Saturday, September 29, 2007

chapter 13; part 5

continued from chapter 13: part 4

When Hal became ill I would have benefited from a counselling service for families who are confronted with cancer. You need to learn about available services, where to get a break financially if you need it, most important, how to manage pain, or, to put it simply, what you might expect. I never found that there was time for anyone to sit down with me in the hospital and I didn't find the social worker of much use.

I understand there is more available help now.

I corralled a compassionate nurse once and asked her to tell me what I might expect if Hal should die because of the cancer in his liver. She told me in a simple and straightforward manner, and I felt relief just to know.
I needed to know what I might expect.
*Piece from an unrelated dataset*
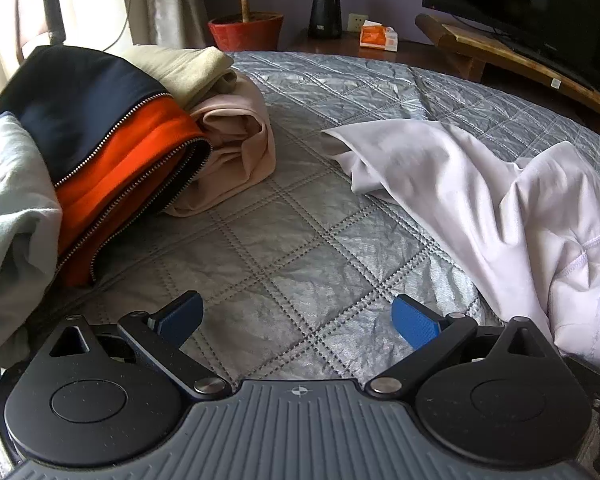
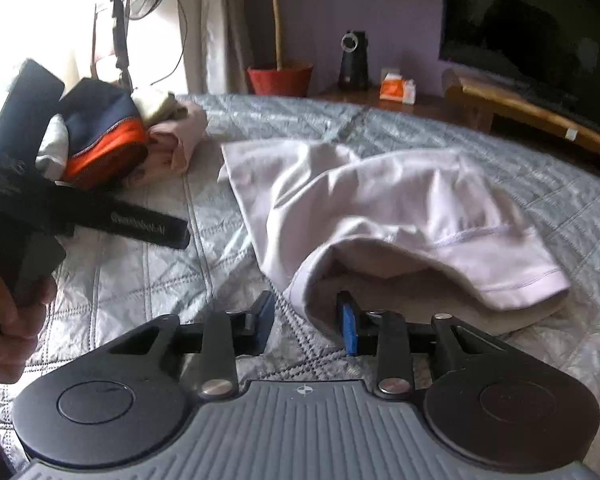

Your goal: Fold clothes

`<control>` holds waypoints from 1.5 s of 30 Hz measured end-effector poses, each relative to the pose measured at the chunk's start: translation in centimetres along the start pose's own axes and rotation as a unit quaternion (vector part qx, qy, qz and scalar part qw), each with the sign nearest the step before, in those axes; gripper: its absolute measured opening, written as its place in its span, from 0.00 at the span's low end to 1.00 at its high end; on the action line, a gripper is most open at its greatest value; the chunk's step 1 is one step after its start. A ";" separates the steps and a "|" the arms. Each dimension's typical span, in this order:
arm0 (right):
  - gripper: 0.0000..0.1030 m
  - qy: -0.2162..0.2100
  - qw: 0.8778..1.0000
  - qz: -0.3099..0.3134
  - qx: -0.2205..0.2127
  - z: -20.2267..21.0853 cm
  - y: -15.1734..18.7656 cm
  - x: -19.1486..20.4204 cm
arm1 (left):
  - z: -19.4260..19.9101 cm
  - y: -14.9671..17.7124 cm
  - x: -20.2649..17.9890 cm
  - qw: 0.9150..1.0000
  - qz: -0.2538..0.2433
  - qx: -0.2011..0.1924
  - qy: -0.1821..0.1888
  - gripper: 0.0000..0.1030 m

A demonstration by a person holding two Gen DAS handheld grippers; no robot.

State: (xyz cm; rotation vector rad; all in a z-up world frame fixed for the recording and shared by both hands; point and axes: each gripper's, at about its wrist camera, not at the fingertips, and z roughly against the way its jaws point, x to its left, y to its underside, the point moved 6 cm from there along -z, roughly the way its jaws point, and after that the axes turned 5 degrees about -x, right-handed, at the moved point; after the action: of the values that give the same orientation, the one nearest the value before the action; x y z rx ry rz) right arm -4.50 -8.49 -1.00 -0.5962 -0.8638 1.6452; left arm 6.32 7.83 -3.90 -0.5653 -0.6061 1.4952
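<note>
One view shows left claw [image 1: 296, 320] wide over quilt [image 1: 300, 240]; other, right claw [image 2: 306, 322] narrow astride garment hem [image 2: 310, 280].

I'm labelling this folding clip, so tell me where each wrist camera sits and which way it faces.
Left wrist: on the left gripper, low over the grey quilted bedspread, facing the heaped clothes pile and crumpled pale lilac garment; its open blue-padded fingers show.
Right wrist: on the right gripper, facing the garment's hem; its fingers straddle that hem, and a hand holding the left gripper shows at left.
Shared: bedspread, garment, pile, red plant pot, black television.
</note>
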 end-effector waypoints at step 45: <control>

By the time he died, the tumors in his lungs actually shut him down.

If you have to travel from your own town for treatment or need a place to stay while your partner is hospitalized, there was,during Hal's illness a country-wide hotel chain that held rooms available for patients and families from out of town,arranged
through the cancer society.

Pain control is an option that I never investigated early in Hal's illness; I assumed the doctors would be knowledgeable about what kind of drugs and what dosage would keep Hal free from pain and keep his head clear.
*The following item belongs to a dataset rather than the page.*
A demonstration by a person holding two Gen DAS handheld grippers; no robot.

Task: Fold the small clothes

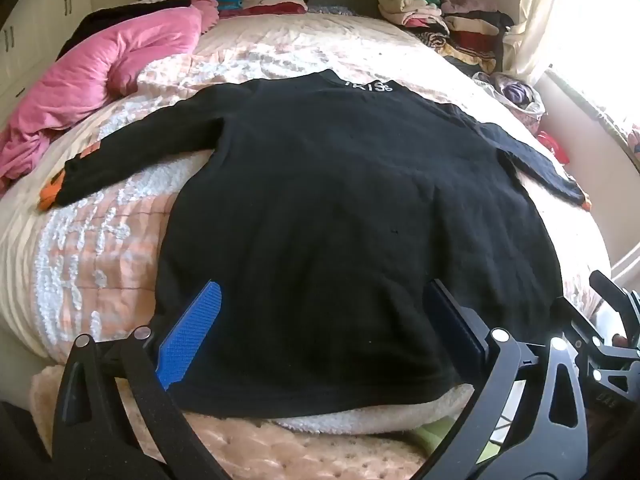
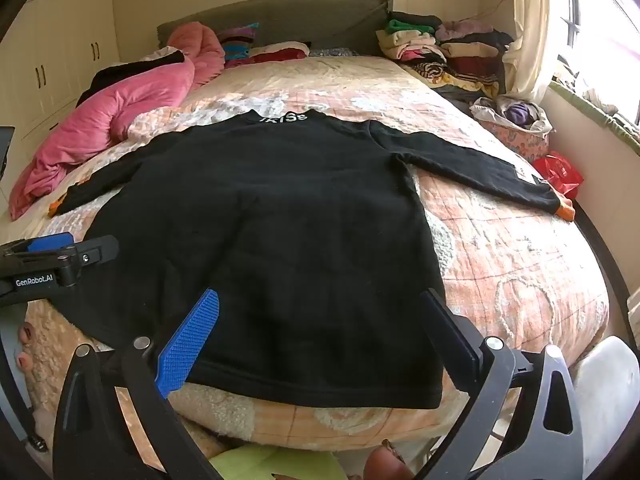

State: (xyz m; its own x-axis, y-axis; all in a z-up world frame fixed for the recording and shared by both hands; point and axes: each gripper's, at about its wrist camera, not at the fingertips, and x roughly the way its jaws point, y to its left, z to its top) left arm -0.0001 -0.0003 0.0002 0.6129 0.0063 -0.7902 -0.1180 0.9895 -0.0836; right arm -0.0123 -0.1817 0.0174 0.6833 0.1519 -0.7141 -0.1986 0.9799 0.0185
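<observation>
A black long-sleeved top (image 1: 340, 184) with white letters at the collar lies flat on the bed, sleeves spread, hem toward me; it also shows in the right wrist view (image 2: 280, 208). Orange cuffs show at the sleeve ends. My left gripper (image 1: 320, 316) is open and empty just above the hem, its blue pad (image 1: 192, 332) at the left. My right gripper (image 2: 320, 320) is open and empty above the hem's right part. The left gripper also shows at the left edge of the right wrist view (image 2: 60, 254).
The bed has a peach quilted cover (image 2: 500, 248). A pink duvet (image 1: 100, 76) lies at the left. Stacks of folded clothes (image 1: 452, 20) sit at the far right by the headboard. A basket of clothes (image 2: 516, 120) and a red bag (image 2: 560, 172) lie by the window wall.
</observation>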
We read a lot about the value of heroin-laced drinks and other narcotics that keep the patient pain -free and yet awake, but I'm not sure the message has reached
the entire medical profession.

Most hospitals now seem to have a pain management clinic, although I never heard of one when Hal was in his final stages and in a lot of pain.
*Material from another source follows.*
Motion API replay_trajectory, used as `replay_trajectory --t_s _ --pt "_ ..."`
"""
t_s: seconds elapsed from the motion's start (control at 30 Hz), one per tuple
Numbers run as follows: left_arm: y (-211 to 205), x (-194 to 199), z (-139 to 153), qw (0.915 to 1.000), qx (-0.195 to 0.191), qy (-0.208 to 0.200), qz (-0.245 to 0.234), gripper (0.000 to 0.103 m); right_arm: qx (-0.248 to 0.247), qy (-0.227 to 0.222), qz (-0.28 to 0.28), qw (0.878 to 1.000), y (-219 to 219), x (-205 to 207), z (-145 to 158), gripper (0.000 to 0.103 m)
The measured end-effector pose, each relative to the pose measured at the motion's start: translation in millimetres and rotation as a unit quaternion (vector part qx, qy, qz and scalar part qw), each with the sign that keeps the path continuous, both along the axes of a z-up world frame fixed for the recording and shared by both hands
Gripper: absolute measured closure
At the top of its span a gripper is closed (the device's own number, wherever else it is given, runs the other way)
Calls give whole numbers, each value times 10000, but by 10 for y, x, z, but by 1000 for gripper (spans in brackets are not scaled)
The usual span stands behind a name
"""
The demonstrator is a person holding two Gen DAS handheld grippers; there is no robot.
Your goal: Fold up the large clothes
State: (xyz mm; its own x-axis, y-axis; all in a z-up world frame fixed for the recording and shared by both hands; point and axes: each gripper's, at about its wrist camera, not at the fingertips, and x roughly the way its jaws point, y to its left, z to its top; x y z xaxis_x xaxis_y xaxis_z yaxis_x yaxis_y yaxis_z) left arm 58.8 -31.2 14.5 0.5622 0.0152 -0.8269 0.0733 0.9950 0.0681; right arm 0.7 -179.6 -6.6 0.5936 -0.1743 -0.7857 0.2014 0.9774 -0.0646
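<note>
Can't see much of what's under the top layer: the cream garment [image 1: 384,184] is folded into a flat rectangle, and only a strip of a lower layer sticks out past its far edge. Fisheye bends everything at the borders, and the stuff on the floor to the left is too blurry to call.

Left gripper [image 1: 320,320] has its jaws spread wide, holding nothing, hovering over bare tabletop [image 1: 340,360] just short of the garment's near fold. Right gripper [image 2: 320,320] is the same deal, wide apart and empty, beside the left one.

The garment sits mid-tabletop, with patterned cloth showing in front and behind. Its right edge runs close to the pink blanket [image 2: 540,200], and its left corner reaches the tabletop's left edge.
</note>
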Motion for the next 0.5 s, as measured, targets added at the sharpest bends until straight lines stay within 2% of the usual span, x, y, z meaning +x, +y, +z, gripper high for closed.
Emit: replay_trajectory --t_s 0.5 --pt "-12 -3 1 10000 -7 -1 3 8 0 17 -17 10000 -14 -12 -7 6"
Now is the time to ask questions. Ask your doctor for information about pain-
management, ask your visiting nurses. There may be a private service, a government service, a hospital service. You want to know what they would use for a cancer patient with your partner's symptoms, what they do and how they do it, and keep asking until you begin to understand a pattern from each of your sources. Keep that option in mind just in case. Don't just expect them to manage the pain, because they are not all experts, though they'd like to be.

Not all cancer patients die in pain and that's important to remember.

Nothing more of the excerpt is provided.